In the previous sections, we have highlighted some technologies and methodologies that can efficiently support new data integration and search challenges set by NGS and the development of new high-throughput equipment. We have especially stressed the role of modelling, standardization, and interoperability. We also hinted at addressing methodological and technological outstanding issues through the expansion of collaborative efforts. As in other fields, community efforts, such as data annotation and curation, are progressively enabled by the growing support of social information and communication technologies. The technical environments that are available for community annotation, data publishing and integration play an increasingly important role in the life sciences [31–34]. Yet, some factors are still limiting the possible valuable contributions arising from social efforts. Here, some of these factors are shortly discussed, focusing on those that restrain the participation of scientists to bio-data integration, mining and validation. In particular, we identified two major difficulties. First, scientists appear to currently lack the motivation to contribute positively to annotation in databases or knowledge bases. Second, valuable work done by authors who do not produce de novo data, but carefully select data from repositories for reanalysis, is poorly acknowledged.
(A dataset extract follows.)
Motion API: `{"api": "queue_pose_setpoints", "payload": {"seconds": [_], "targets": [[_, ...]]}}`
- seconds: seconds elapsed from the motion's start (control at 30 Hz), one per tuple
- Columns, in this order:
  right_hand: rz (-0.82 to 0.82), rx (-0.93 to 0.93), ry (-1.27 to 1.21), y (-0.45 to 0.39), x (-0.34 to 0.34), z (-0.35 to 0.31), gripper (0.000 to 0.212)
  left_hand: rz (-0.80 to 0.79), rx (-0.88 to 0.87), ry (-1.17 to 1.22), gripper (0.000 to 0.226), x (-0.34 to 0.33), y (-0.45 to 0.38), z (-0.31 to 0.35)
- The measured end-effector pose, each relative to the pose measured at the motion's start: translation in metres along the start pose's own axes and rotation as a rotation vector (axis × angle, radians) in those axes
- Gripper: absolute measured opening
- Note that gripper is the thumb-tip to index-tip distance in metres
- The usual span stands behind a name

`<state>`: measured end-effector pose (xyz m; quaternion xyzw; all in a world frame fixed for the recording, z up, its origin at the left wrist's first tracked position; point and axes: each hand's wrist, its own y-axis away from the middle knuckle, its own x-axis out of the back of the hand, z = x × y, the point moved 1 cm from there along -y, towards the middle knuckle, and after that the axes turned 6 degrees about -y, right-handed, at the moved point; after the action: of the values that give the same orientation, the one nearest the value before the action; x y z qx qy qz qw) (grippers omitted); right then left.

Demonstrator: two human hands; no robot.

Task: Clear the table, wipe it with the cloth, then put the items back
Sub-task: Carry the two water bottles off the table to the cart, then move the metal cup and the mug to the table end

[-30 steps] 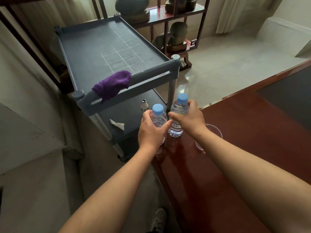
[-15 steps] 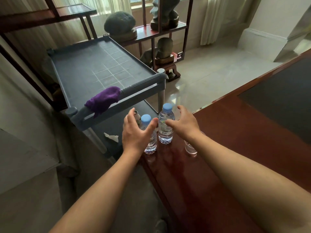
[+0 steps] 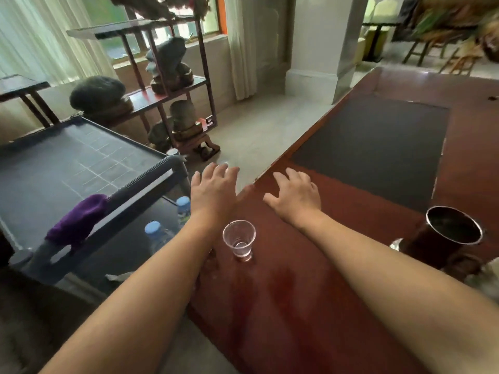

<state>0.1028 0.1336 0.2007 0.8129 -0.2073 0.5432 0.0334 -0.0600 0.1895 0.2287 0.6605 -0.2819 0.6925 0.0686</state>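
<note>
In the head view, both hands are seen empty and spread wide. The left hand [image 3: 213, 188] hangs past the near corner of the desk [image 3: 297, 306], over the gap between desk and cart, with fingers splayed. The right hand [image 3: 294, 197] hovers palm down over the red-brown desk top; whether it touches the wood cannot be told.

Two water bottles with blue caps are seen on the lower shelf of the grey cart [image 3: 89, 168]: one bottle [image 3: 155, 234] nearer the camera, the other bottle [image 3: 184, 209] just beside the left wrist. The purple cloth [image 3: 78, 221] is draped over the cart's handle rail, untouched. A crumpled white scrap [image 3: 114, 277] lies on the lower shelf too.

On the desk, a small clear plastic cup [image 3: 239, 238] stands upright between the two forearms, near the desk edge. A dark metal-rimmed cup [image 3: 449, 236] stands well apart to the right, with something pale and blurred beside it at the frame edge. A dark inlay panel [image 3: 378, 149] fills the far part of the desk.

The clearing step is judged to be in hand and only partly done, since the cups remain on the desk. The next move would call for the clear cup to be taken, most readily by the left hand, with a light pinch so the thin wall is not crushed, and carried upright to the cart. The wiping is not yet begun.
</note>
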Motion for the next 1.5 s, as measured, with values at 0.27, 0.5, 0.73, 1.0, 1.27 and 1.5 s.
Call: {"api": "queue_pose_setpoints", "payload": {"seconds": [0.27,0.5,0.73,1.0,1.27,1.5], "targets": [[0.137,-0.168,0.099,0.031,0.057,0.085,0.054,-0.025,-0.235,0.152,0.058,-0.018,-0.027,0.11],[0.218,-0.439,0.162,0.077,0.105,0.175,0.057,-0.042,-0.511,0.185,0.059,-0.032,-0.031,0.21],[0.304,-0.703,0.208,0.146,0.144,0.248,0.059,-0.066,-0.654,0.326,0.062,-0.047,-0.024,0.289],[0.356,-0.936,0.148,0.193,0.159,0.285,0.061,-0.189,-0.647,0.487,0.083,-0.057,-0.007,0.34],[0.387,-0.994,-0.056,0.205,0.127,0.318,0.09,-0.535,-0.439,0.843,0.125,-0.095,-0.005,0.363],[0.4,-1.032,-0.168,0.21,0.089,0.357,0.111,-0.611,-0.333,1.122,0.14,-0.136,0.0,0.378]]}}
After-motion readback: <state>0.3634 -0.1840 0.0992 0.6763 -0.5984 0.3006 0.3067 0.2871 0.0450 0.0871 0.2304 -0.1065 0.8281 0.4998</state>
The following sheds some light on these questions and the various possible answers brought by communities with different social roles.
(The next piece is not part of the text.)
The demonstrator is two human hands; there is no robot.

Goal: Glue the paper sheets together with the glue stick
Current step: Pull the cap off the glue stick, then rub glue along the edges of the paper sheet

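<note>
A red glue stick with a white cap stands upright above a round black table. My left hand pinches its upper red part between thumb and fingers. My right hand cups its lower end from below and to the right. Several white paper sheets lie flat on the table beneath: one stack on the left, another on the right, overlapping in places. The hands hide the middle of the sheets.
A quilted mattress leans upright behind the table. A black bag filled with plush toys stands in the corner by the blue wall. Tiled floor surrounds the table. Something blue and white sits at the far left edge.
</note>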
Data curation: from ignoring to cooperative
Many of us search or browse bioinformatics online resources. While doing so, we occasionally activate a link that unexpectedly breaks or points to absurd content. We mentally complain about it, but we usually ignore it and resume browsing. Some of us do spend the couple of minutes necessary to report this broken or mistaken link to the development team (if still in existence) and thereby spare the trouble to other users. In this case, "contributing" is pointing out errors but not solving issues. Indeed, too few of us envisage on-line resources as community wealth to which contribution would mean definite improvement and added value, i.e. a form of curation, which benefits all.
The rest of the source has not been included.